Yield Curve Inversion Has Investors In A Tizzy

THE 2-10’S INVERTED

The markets sold off early this week because of concerns over an inverted yield curve. Despite much of the yield curve having been inverted for months, 2-10’s inverted for the first time since 2007 and financial media decided to propagate this narrative. Let’s be clear – the fixed income market has been flashing warning signs for much of the year and the marginal difference between 10 basis points of steepness and a barely-inverted yield curve is negligible. We have been advocates of defensive positioning since the Spring, but don’t advise overreacting to the last 10 bps of flattening and do not recommend chasing duration after this dynamic move lower in yields. It is a warning sign, yes, and investors should probably take a look at their overall allocations and not be overweight risk assets – a marginal underweight may even be appropriate.

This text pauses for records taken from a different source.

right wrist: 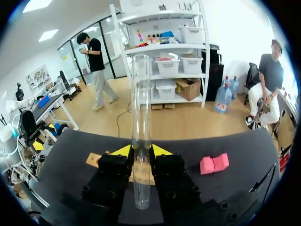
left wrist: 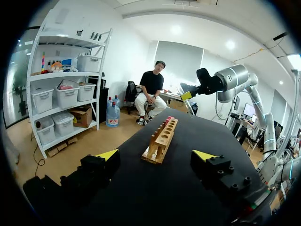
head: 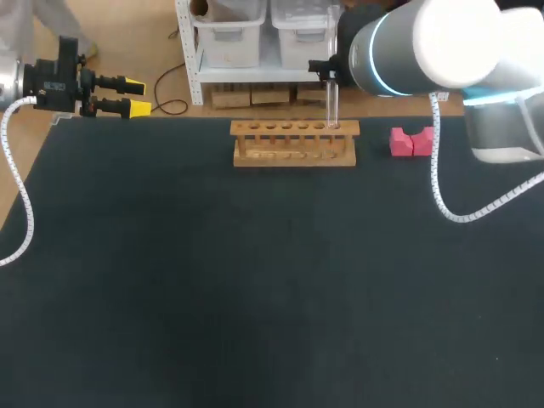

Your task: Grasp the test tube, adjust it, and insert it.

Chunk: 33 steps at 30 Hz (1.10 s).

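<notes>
The head view looks down from high behind the robot, taking in the whole desk (head: 255,297), with the wooden rack (head: 294,142) and pink block (head: 410,141) near its far edge. The left wrist view sits low at the desk's far left corner, facing along the left gripper (left wrist: 156,155) towards the rack's end, well apart. The right wrist view rides close above the rack, behind the right gripper (right wrist: 141,151) and its test tube (right wrist: 141,117); all three views share rack and block.

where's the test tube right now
In the head view the test tube stands upright in the right gripper, over the right end of the wooden rack, left of the pink block.
</notes>
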Motion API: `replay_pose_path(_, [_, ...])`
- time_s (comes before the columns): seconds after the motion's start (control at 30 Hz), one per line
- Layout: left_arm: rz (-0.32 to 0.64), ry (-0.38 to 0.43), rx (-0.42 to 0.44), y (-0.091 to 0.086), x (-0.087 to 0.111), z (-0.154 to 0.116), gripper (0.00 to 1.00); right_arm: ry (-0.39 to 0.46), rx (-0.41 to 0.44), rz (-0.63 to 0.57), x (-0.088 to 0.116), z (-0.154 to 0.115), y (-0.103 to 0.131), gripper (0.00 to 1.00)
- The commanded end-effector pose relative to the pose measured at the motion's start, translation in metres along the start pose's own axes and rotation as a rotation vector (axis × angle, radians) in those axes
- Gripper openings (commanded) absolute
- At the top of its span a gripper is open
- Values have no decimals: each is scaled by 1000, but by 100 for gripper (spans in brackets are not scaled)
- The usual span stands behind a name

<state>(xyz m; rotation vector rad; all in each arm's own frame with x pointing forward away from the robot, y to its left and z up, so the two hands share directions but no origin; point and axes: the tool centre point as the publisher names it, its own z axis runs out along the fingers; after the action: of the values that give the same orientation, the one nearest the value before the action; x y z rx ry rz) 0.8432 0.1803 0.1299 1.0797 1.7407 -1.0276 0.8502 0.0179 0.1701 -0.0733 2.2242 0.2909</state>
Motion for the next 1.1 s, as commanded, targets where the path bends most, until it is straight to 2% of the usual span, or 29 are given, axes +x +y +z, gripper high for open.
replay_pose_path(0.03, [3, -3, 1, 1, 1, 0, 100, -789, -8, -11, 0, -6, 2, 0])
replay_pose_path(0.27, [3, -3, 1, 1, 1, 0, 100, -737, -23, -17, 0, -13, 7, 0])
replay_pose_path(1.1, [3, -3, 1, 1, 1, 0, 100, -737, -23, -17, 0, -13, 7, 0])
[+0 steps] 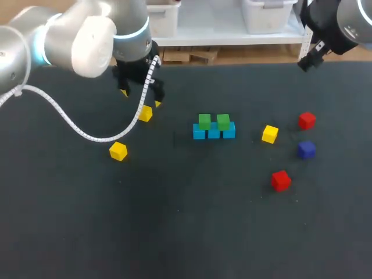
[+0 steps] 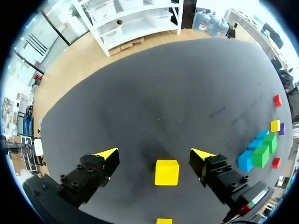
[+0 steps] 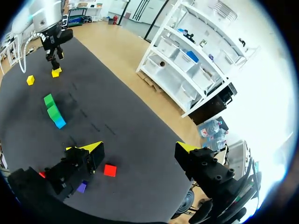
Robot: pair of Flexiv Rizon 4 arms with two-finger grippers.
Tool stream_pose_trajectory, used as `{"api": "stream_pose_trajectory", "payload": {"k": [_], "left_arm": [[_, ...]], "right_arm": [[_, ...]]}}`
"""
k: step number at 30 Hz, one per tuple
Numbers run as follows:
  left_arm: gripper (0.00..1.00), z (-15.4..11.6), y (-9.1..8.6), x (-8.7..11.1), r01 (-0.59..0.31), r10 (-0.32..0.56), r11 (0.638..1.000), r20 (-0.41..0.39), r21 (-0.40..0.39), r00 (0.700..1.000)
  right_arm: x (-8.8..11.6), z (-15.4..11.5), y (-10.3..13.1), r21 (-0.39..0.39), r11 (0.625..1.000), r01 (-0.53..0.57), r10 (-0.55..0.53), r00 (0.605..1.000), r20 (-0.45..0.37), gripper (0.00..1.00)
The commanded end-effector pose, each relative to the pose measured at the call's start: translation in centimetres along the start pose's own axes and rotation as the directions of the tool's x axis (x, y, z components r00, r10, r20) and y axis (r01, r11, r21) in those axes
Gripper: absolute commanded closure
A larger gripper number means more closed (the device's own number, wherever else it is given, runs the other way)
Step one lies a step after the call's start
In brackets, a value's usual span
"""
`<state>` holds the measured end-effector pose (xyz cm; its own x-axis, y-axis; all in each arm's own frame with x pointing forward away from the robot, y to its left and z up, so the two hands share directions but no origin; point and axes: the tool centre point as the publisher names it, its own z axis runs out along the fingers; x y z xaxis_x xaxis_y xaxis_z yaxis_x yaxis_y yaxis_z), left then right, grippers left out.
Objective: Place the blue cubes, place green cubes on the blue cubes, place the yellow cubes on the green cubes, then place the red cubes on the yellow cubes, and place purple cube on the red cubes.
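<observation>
yellow cube (image 2: 167,172), smooth, sharp-edged, below spread left gripper (image 2: 155,154); dark matte table (image 2: 163,93).

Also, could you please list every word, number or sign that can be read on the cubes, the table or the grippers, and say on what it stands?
No text can be read here.
Blue cubes, green cubes, yellow cubes, red cubes, purple cube: plain coloured faces, no print.
Table: dark surface, no marks.
Left gripper, right gripper: no legible label.
</observation>
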<state>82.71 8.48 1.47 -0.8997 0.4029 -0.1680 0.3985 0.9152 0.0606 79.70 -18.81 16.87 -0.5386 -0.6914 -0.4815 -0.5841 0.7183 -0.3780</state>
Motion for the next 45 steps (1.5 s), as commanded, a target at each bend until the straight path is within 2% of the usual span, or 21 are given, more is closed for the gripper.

IS IT DIFFERENT THIS TIME? MAYBE.

The current inversion exhibits some different characteristics from past occurrences. First, typical inversions stem from the Federal Reserve increasing short-term rates (what we often call a Bear Flattener). This inversion stems from strong inflows into the long-end of the curve (Bull Flattener) which I believe stems from a number of reasons. The U.S. economy is an island of strength in an otherwise dreary macroenvironment. As such, our yields are higher than most developed nations, and Central Banks across the world have systemically hurt their economies through negative rates. So much so, that pension funds and other institutional investors are now taking on currency risk and buying our treasuries outright. Second, there was still significant short interest in treasury futures. And finally, as yields have fallen, more mortgage exposure has been called away and this is being replaced with treasury exposure. When yields have this sort of dynamic move, mortgage investors are often forced to buy treasuries because their portfolio duration plummets (negative convexity). Hence, the flood into the long-end of the curve. I do not believe the most recent move in treasuries is an indication of extreme economic weakness in the United States, but rather a perfect storm of the above influences. This sort of move can have a mind of its own, and I do not know where it stops (although my feeling is that we are close). Ultimately, I think this long-duration trade ends in tears and there is significant vulnerability at the long-end of the curve.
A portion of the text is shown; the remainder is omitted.